Task instructions —
Required from the data below: the exact lines starting at the line containing "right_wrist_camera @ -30" and ending at the line containing "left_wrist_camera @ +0", with both ends kept and all pictures dropped.

Record excerpts —
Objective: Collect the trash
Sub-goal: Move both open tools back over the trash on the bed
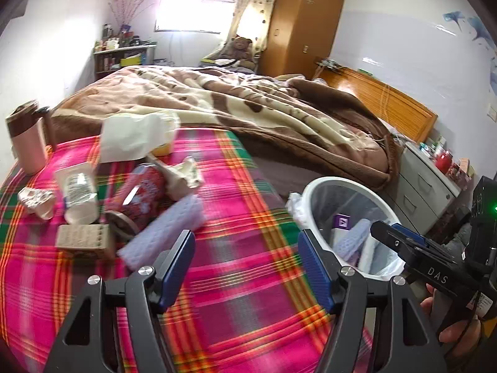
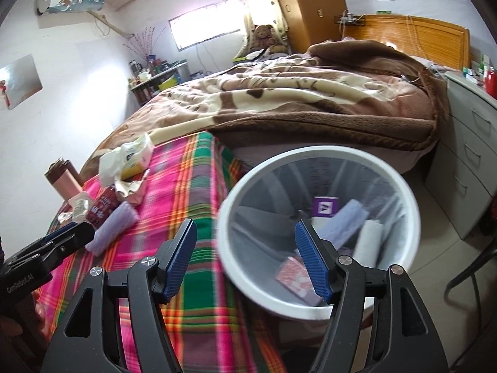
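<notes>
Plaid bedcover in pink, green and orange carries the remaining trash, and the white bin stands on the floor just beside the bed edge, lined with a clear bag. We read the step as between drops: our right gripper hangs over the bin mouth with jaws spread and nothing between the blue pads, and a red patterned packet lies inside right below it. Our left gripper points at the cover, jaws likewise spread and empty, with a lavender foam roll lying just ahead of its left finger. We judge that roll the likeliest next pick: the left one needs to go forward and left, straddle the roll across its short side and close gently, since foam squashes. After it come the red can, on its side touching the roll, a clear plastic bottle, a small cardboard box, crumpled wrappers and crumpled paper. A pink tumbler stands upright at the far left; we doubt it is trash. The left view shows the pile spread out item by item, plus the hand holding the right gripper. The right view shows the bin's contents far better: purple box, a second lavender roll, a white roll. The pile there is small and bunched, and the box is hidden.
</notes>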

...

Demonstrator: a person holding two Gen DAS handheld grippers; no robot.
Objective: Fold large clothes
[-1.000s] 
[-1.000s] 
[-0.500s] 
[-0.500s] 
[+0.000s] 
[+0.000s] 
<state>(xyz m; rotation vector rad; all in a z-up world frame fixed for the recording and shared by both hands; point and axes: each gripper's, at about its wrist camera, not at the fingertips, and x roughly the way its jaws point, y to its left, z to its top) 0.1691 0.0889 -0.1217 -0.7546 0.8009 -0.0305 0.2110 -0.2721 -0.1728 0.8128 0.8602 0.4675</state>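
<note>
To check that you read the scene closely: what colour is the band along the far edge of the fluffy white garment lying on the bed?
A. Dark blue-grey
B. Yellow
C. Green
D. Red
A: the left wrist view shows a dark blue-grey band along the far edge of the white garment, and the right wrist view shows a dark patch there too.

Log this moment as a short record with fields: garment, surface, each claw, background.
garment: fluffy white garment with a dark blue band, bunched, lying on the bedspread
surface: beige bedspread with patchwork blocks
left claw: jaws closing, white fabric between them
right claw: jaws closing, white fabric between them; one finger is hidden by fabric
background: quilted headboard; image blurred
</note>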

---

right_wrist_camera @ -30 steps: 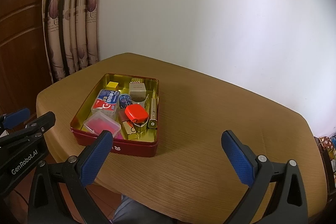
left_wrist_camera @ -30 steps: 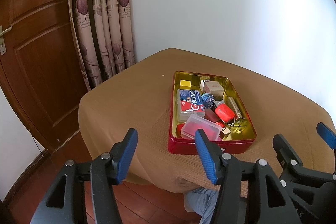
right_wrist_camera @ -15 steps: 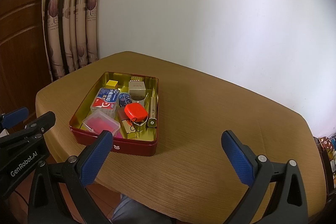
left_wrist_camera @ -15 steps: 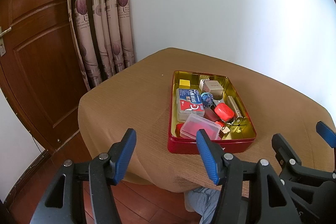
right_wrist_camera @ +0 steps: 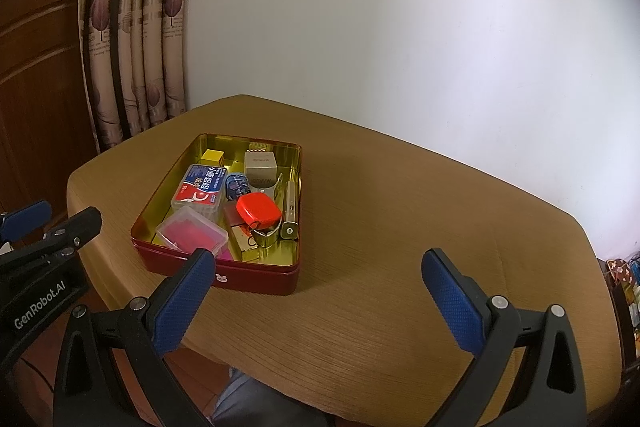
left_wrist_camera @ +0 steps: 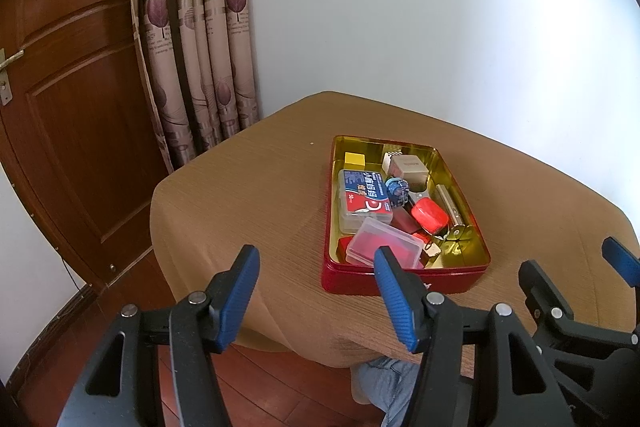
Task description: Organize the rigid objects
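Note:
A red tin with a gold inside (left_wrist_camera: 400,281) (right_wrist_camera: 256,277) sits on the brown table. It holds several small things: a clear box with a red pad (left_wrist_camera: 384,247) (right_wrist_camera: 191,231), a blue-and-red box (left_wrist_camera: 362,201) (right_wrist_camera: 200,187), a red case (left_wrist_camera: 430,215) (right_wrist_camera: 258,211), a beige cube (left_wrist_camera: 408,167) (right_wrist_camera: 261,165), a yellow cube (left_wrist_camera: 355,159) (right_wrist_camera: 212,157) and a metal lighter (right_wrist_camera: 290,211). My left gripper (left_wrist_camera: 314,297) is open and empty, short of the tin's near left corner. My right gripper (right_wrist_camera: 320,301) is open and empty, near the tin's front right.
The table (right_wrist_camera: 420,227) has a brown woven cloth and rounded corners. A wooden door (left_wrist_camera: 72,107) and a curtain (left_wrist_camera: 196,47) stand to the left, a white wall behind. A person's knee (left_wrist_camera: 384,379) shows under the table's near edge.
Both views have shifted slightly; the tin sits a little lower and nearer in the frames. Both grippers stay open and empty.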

Task result —
right_wrist_camera @ -30 steps: 
left_wrist_camera @ -30 steps: 
right_wrist_camera @ -15 steps: 
left_wrist_camera @ -15 steps: 
right_wrist_camera @ +0 steps: 
left_wrist_camera @ +0 steps: 

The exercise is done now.